The answer must reproduce all of the data below exactly and contain no images.

** TASK INPUTS follows **

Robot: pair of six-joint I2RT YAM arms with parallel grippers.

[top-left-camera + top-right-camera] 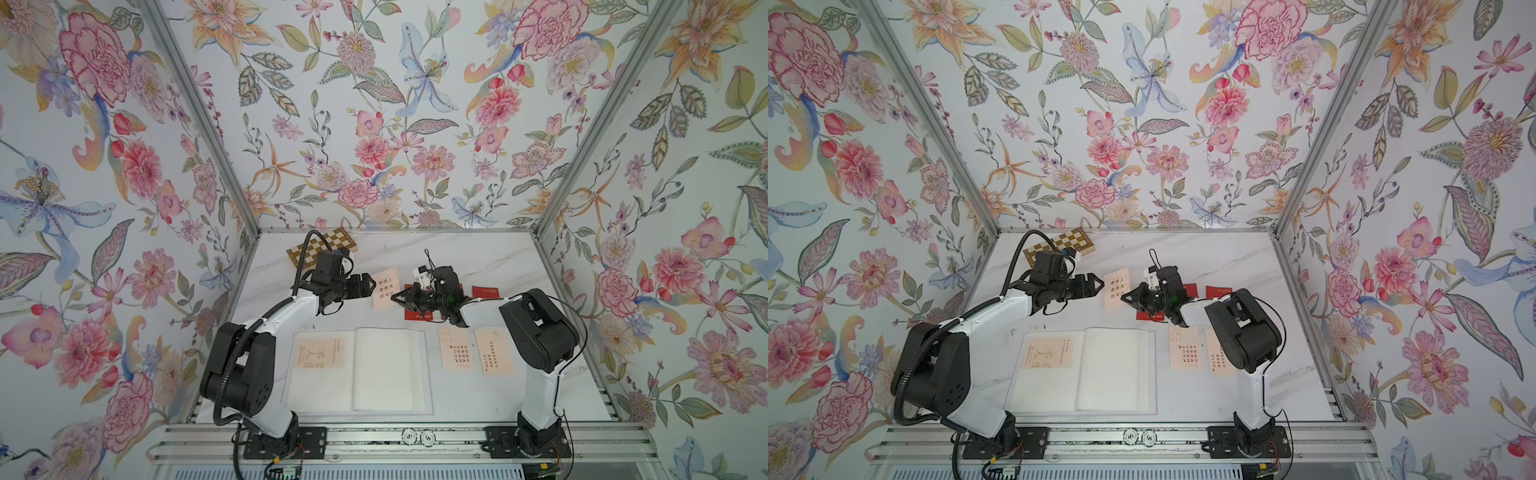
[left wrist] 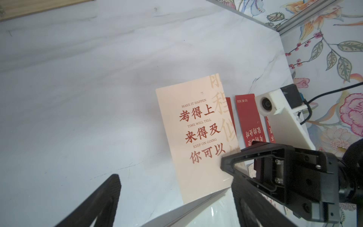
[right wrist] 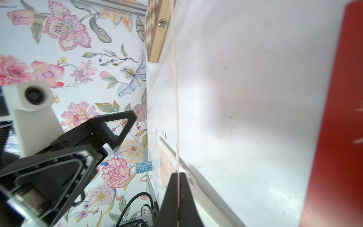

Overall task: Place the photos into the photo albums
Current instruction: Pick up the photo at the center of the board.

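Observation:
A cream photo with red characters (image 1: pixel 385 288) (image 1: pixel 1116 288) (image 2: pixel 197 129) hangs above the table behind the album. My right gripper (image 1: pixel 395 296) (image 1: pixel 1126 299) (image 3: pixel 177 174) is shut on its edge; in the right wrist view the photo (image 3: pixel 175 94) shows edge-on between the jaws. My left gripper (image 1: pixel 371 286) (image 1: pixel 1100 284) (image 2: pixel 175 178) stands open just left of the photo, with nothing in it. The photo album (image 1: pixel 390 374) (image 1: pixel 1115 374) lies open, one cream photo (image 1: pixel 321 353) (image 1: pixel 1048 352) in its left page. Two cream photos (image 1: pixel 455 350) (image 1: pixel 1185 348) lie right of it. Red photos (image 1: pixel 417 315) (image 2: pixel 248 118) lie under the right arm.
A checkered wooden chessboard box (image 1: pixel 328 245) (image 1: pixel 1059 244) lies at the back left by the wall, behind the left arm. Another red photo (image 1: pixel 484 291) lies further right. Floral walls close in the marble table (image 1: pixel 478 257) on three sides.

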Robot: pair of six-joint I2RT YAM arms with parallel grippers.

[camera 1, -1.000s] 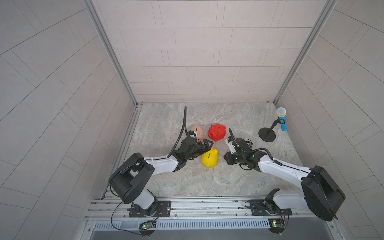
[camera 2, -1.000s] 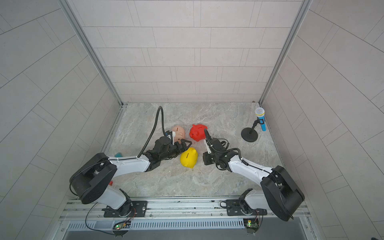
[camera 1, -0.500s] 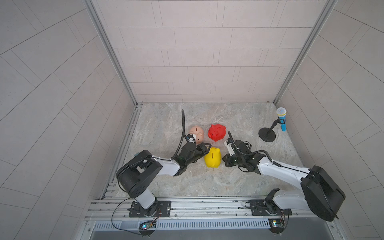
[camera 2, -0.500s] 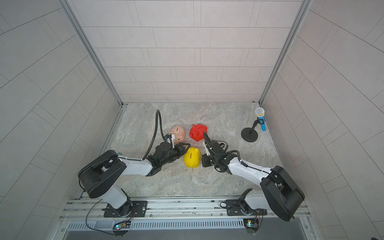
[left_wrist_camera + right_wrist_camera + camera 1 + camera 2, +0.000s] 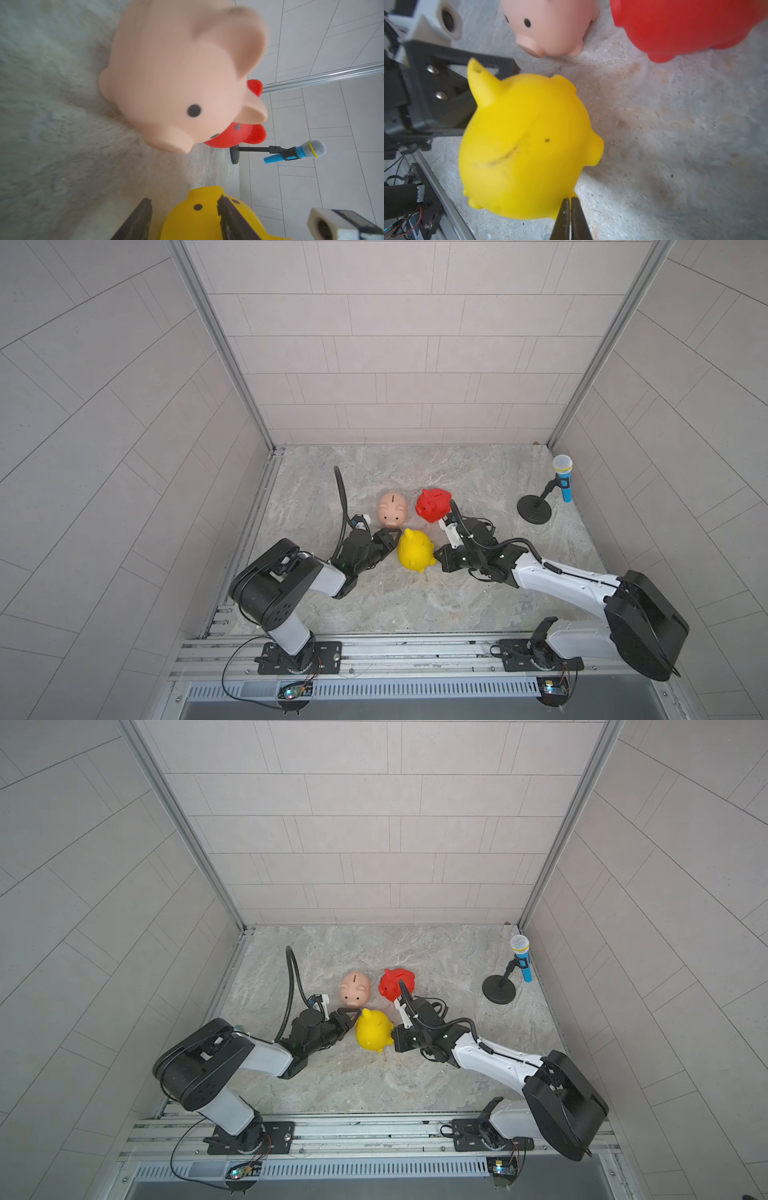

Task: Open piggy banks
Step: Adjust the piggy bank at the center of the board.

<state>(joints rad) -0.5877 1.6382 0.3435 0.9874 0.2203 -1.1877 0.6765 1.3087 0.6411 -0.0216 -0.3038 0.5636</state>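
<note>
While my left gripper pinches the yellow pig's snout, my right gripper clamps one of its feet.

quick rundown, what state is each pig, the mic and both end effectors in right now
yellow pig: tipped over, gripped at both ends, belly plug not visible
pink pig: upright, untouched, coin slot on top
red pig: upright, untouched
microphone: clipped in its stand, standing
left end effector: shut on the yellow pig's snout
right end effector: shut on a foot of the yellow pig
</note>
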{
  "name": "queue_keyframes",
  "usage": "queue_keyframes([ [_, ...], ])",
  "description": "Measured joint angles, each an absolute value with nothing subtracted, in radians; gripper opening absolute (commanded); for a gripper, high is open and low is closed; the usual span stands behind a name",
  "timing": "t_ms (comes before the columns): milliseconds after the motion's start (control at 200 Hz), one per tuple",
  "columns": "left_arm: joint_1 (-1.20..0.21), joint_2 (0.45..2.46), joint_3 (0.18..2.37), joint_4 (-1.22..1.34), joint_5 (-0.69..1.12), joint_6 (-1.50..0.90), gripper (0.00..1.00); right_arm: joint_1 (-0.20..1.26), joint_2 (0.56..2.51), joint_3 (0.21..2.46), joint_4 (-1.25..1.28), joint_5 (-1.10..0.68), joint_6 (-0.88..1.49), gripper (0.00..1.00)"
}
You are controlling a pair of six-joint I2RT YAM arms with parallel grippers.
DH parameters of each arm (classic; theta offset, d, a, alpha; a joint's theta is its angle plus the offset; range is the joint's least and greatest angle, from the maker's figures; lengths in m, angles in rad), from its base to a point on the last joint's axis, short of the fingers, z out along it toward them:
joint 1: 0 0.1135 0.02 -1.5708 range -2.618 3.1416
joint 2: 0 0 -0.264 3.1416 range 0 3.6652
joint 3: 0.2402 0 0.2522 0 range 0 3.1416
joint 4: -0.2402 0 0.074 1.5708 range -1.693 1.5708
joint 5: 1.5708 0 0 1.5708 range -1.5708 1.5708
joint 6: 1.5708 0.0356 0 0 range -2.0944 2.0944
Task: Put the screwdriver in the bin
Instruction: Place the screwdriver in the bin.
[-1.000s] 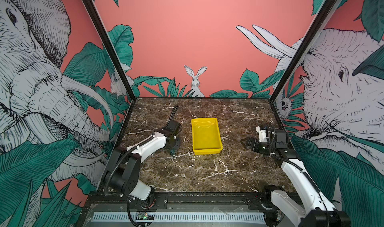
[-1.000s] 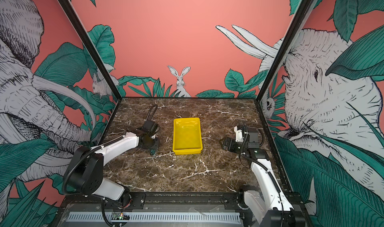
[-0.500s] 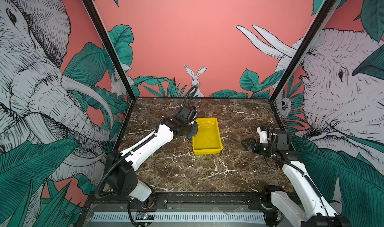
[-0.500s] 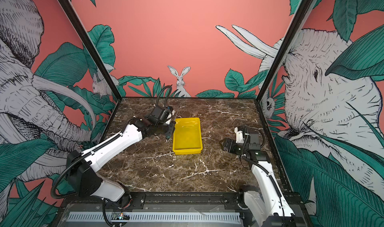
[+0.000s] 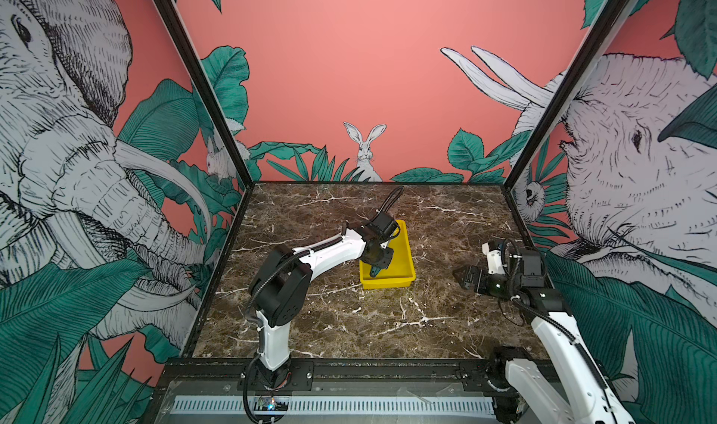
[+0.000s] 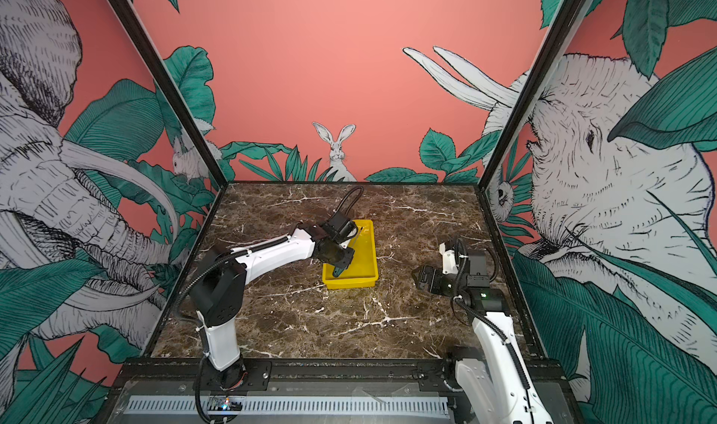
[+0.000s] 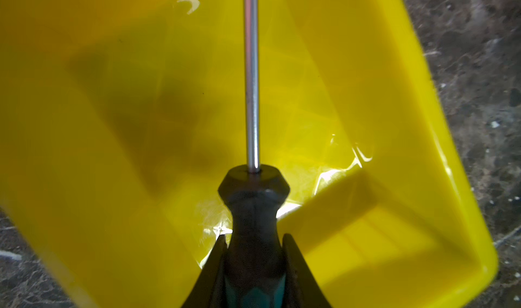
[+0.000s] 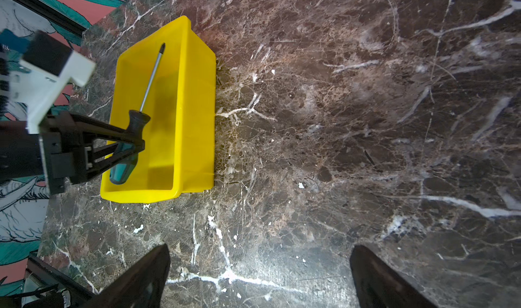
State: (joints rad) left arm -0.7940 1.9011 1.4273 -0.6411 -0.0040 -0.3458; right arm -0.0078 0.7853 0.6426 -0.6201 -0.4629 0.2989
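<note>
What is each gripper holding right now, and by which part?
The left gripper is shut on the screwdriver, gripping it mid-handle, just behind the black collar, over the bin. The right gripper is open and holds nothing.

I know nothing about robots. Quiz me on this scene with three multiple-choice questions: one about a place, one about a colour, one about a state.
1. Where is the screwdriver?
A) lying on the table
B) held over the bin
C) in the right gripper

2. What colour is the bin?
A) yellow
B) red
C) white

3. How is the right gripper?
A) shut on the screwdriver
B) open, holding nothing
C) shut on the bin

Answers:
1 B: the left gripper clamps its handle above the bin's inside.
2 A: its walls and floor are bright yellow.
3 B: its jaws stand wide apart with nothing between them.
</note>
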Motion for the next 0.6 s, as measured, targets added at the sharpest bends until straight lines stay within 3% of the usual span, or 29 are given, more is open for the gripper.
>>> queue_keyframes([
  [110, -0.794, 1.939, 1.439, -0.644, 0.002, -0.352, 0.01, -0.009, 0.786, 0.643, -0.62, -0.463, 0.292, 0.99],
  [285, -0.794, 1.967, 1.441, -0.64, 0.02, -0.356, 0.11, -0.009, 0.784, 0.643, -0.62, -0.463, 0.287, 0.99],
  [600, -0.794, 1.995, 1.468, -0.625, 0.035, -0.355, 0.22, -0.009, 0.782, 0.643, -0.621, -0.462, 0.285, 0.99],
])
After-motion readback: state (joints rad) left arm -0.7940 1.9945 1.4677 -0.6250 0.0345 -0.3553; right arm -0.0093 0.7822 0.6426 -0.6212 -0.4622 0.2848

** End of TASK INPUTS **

SOLUTION TO THIS PROBLEM:
Robot: pair of six-joint I2RT YAM arms with parallel grippers.

[top-left-camera + top-right-camera] 
[left wrist] 
[right wrist] 

Overall task: Place the photos into the photo albums
Current instruction: Pick up the photo at the center of the board.

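Observation:
A cream photo with red characters (image 1: pixel 385 288) (image 1: pixel 1116 288) (image 2: pixel 197 129) hangs above the table behind the album. My right gripper (image 1: pixel 395 296) (image 1: pixel 1126 299) (image 3: pixel 177 174) is shut on its edge; in the right wrist view the photo (image 3: pixel 175 94) shows edge-on between the jaws. My left gripper (image 1: pixel 371 286) (image 1: pixel 1100 284) (image 2: pixel 175 178) stands open just left of the photo, with nothing in it. The photo album (image 1: pixel 390 374) (image 1: pixel 1115 374) lies open, one cream photo (image 1: pixel 321 353) (image 1: pixel 1048 352) in its left page. Two cream photos (image 1: pixel 455 350) (image 1: pixel 1185 348) lie right of it. Red photos (image 1: pixel 417 315) (image 2: pixel 248 118) lie under the right arm.
A checkered wooden chessboard box (image 1: pixel 328 245) (image 1: pixel 1059 244) lies at the back left by the wall, behind the left arm. Another red photo (image 1: pixel 484 291) lies further right. Floral walls close in the marble table (image 1: pixel 478 257) on three sides.
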
Robot: pair of six-joint I2RT YAM arms with parallel grippers.

[camera 1, -1.000s] 
[camera 2, -1.000s] 
[camera 1, -0.500s] 
[camera 2, -0.500s] 
[left_wrist_camera + right_wrist_camera + camera 1 + camera 2, +0.000s] 

Task: Open piggy banks
Step: Adjust the piggy bank at the center of the board.

<state>(joints rad) -0.5877 1.6382 0.3435 0.9874 0.2203 -1.1877 0.6765 1.3087 0.6411 -0.0216 -0.3038 0.5636</state>
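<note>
While my left gripper pinches the yellow pig's snout, my right gripper clamps one of its feet.

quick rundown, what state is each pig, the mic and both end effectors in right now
yellow pig: tipped over, gripped at both ends, belly plug not visible
pink pig: upright, untouched, coin slot on top
red pig: upright, untouched
microphone: clipped in its stand, standing
left end effector: shut on the yellow pig's snout
right end effector: shut on a foot of the yellow pig
</note>
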{
  "name": "queue_keyframes",
  "usage": "queue_keyframes([ [_, ...], ])",
  "description": "Measured joint angles, each an absolute value with nothing subtracted, in radians; gripper opening absolute (commanded); for a gripper, high is open and low is closed; the usual span stands behind a name",
  "timing": "t_ms (comes before the columns): milliseconds after the motion's start (control at 200 Hz), one per tuple",
  "columns": "left_arm: joint_1 (-1.20..0.21), joint_2 (0.45..2.46), joint_3 (0.18..2.37), joint_4 (-1.22..1.34), joint_5 (-0.69..1.12), joint_6 (-1.50..0.90), gripper (0.00..1.00); right_arm: joint_1 (-0.20..1.26), joint_2 (0.56..2.51), joint_3 (0.21..2.46), joint_4 (-1.25..1.28), joint_5 (-1.10..0.68), joint_6 (-0.88..1.49), gripper (0.00..1.00)"
}
You are controlling a pair of six-joint I2RT YAM arms with parallel grippers.
DH parameters of each arm (classic; theta offset, d, a, alpha; a joint's theta is its angle plus the offset; range is the joint's least and greatest angle, from the maker's figures; lengths in m, angles in rad), from its base to a point on the last joint's axis, short of the fingers, z out along it toward them:
joint 1: 0 0.1135 0.02 -1.5708 range -2.618 3.1416
joint 2: 0 0 -0.264 3.1416 range 0 3.6652
joint 3: 0.2402 0 0.2522 0 range 0 3.1416
joint 4: -0.2402 0 0.074 1.5708 range -1.693 1.5708
joint 5: 1.5708 0 0 1.5708 range -1.5708 1.5708
joint 6: 1.5708 0.0356 0 0 range -2.0944 2.0944
Task: Put the screwdriver in the bin
Instruction: Place the screwdriver in the bin.
[-1.000s] 
[-1.000s] 
[-0.500s] 
[-0.500s] 
[+0.000s] 
[+0.000s] 
[+0.000s] 
[+0.000s] 
State: (joints rad) left arm -0.7940 1.9011 1.4273 -0.6411 -0.0040 -0.3458; right arm -0.0078 0.7853 0.6426 -0.6201 -0.4629 0.2989
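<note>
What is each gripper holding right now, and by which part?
The left gripper is shut on the screwdriver, gripping it mid-handle, just behind the black collar, over the bin. The right gripper is open and holds nothing.

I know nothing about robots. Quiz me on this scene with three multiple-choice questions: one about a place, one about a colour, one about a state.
1. Where is the screwdriver?
A) lying on the table
B) held over the bin
C) in the right gripper

2. What colour is the bin?
A) yellow
B) red
C) white

3. How is the right gripper?
A) shut on the screwdriver
B) open, holding nothing
C) shut on the bin

Answers:
1 B: the left gripper clamps its handle above the bin's inside.
2 A: its walls and floor are bright yellow.
3 B: its jaws stand wide apart with nothing between them.
</note>
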Motion for the next 0.6 s, as measured, targets added at the sharpest bends until straight lines stay within 3% of the usual span, or 29 are given, more is open for the gripper.
>>> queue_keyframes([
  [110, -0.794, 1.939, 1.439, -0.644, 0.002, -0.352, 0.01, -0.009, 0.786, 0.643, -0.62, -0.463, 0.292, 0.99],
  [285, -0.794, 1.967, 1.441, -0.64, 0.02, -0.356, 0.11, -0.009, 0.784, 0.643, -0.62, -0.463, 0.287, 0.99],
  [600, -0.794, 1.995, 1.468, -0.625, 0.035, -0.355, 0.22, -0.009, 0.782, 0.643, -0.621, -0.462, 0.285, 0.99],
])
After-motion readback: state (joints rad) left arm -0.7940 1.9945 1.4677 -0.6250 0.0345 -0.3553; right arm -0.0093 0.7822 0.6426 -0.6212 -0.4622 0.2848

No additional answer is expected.